Our nearest cosmic neighbors may be closer than we think. A team of astronomers at the University of New South Wales (UNSW) have announced the discovery of what could be the closest habitable planet beyond the Solar System. Orbiting the red dwarf star Wolf 1061 in the constellation of Ophiuchus, the planet is only 14 light years from Earth, which is closer than the exoplanet Gliese 667Cc's 22 light years.

According to UNSW, the planet was discovered using the HARPS spectrograph installed on the European Southern Observatory's 3.6-meter telescope in La Silla, Chile. The team studied a decade of observations using a new technique that's said to improve the analysis of the planet-hunting telescope.

The planet, designated Wolf 1061c, is four times the mass of Earth and one of three discovered orbiting the Wolf 1061 star. The team says that their masses are 1.4, 4.3, and 5.2 times that of Earth and orbit the star in 5, 18, and 67 days respectively. Wolf 1061c is the middle of the three.

All of the planets have a low enough mass to be potentially rocky and have a solid surface, and Wolf 1061c sits in the habitable, or "Goldilocks" zone, where temperatures are suitable for the existence of liquid water and, therefore, has the basic potential for life.
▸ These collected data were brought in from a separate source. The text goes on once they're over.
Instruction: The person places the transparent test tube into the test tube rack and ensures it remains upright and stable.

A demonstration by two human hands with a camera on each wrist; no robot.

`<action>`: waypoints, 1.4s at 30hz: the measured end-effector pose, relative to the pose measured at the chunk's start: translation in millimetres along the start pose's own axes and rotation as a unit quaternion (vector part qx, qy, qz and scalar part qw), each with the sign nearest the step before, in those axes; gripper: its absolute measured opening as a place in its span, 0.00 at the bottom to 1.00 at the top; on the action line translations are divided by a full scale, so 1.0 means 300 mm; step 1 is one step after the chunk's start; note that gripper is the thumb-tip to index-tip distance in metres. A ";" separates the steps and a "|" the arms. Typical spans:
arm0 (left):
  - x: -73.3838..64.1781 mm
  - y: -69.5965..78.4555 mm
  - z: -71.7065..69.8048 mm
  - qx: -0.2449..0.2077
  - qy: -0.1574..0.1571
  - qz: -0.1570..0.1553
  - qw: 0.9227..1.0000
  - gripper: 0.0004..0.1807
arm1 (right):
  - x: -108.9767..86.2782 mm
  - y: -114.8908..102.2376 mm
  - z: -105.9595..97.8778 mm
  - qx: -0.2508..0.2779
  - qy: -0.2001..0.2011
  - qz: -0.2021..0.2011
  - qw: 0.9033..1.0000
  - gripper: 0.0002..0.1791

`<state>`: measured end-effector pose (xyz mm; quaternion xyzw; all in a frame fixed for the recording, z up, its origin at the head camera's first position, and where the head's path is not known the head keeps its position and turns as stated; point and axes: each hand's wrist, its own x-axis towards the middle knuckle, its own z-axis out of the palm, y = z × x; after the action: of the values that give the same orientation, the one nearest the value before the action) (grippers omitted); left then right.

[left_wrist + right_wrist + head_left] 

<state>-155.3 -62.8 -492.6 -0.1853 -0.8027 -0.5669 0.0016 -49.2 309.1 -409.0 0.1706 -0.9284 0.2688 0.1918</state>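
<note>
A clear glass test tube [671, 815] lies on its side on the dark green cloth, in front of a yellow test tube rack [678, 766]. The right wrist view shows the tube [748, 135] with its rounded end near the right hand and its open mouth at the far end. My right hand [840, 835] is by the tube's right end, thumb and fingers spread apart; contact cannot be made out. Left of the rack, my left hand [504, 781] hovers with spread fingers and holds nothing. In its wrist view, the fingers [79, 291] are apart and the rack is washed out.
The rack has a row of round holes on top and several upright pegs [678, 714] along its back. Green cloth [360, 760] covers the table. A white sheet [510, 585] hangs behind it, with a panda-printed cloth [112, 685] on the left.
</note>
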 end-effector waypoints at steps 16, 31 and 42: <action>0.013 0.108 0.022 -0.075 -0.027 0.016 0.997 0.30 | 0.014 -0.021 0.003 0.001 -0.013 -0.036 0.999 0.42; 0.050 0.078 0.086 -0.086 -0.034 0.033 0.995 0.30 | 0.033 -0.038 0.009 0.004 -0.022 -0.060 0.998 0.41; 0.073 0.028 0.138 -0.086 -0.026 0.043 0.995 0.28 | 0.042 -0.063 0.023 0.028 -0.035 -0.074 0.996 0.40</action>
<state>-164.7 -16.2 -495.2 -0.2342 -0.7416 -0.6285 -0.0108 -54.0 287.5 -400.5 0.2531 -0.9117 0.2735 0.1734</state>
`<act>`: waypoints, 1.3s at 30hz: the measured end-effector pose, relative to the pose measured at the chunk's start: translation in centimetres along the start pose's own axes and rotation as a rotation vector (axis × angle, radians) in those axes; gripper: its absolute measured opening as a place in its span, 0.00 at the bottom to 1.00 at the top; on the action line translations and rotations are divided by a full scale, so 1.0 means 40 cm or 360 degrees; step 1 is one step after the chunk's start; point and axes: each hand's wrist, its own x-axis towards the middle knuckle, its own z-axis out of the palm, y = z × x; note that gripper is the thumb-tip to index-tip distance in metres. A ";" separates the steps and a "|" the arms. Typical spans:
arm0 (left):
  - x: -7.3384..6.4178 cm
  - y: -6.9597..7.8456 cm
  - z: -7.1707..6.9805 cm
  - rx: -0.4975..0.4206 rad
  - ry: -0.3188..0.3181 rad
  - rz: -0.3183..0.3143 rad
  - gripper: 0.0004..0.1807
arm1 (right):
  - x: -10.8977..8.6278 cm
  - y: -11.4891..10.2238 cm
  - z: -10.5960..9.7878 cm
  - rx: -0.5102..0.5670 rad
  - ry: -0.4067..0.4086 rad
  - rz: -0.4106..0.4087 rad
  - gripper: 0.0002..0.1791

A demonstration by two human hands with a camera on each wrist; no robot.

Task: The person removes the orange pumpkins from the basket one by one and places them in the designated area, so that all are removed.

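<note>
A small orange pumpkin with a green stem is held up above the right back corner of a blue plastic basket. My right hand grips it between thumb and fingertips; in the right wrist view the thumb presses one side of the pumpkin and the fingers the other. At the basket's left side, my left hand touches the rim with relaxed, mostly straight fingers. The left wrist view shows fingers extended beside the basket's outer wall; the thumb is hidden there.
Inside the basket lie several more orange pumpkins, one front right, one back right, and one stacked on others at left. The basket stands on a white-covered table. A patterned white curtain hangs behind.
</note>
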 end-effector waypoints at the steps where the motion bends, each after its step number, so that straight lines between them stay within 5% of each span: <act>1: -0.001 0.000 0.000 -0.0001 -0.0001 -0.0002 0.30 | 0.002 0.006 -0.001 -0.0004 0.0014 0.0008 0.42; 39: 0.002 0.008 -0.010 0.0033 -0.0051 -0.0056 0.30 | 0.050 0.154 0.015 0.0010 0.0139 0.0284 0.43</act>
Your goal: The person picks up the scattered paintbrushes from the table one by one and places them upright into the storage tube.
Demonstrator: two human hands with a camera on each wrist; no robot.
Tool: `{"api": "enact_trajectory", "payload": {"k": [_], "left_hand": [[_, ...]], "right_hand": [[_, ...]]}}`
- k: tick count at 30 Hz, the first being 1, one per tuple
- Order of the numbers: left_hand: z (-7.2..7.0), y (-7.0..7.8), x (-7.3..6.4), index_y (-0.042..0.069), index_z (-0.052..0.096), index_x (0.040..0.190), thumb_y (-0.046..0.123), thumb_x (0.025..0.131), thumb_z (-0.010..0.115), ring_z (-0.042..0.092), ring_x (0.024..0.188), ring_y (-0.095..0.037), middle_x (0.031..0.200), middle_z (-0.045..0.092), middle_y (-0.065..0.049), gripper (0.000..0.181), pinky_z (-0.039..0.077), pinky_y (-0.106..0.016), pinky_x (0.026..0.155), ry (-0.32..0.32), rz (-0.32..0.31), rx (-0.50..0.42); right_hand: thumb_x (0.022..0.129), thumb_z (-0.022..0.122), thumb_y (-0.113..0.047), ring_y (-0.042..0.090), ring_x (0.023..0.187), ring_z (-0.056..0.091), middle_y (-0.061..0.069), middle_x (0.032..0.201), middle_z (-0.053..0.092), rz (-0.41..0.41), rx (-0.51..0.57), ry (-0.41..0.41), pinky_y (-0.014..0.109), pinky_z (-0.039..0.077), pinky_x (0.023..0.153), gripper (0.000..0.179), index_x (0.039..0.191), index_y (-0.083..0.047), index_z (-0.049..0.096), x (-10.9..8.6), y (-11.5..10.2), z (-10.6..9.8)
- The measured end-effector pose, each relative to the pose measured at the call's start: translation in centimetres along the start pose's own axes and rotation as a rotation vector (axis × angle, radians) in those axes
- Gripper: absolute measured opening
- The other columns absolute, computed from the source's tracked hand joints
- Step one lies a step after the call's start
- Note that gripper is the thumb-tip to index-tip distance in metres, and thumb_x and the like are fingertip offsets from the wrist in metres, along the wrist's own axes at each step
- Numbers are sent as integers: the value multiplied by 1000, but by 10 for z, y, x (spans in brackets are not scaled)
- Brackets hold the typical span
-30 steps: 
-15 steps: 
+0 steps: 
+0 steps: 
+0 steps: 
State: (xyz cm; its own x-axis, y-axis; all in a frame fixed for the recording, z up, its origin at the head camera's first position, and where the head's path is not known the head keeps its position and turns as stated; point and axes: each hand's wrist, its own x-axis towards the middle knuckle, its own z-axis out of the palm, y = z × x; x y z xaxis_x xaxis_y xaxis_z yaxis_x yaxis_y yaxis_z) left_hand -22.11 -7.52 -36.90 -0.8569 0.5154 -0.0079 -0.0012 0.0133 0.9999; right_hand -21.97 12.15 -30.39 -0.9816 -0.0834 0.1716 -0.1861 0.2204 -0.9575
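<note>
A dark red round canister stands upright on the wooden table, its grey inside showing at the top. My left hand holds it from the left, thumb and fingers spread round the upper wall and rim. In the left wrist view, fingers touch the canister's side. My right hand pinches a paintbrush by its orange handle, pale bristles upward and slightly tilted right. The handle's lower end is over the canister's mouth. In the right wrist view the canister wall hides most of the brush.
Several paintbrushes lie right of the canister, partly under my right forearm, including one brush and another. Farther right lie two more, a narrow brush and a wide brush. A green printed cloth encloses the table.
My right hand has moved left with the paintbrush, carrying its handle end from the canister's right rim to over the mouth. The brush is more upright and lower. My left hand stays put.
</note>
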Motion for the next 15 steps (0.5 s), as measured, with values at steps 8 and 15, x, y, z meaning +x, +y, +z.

The two other planets are, like the porridge in the fairy tale, too hot and too cold.

The team stresses that though other exoplanets have been discovered that are closer than Wolf 1061c, none of these others are considered habitable.

"The close proximity of the planets around Wolf 1061 means there is a good chance these planets may pass across the face of the star," says team member Dr Rob Wittenmyer. "If they do, then it may be possible to study the atmospheres of these planets in future to see whether they would be conducive to life."

The team's results will be published in The Astrophysical Journal Letters.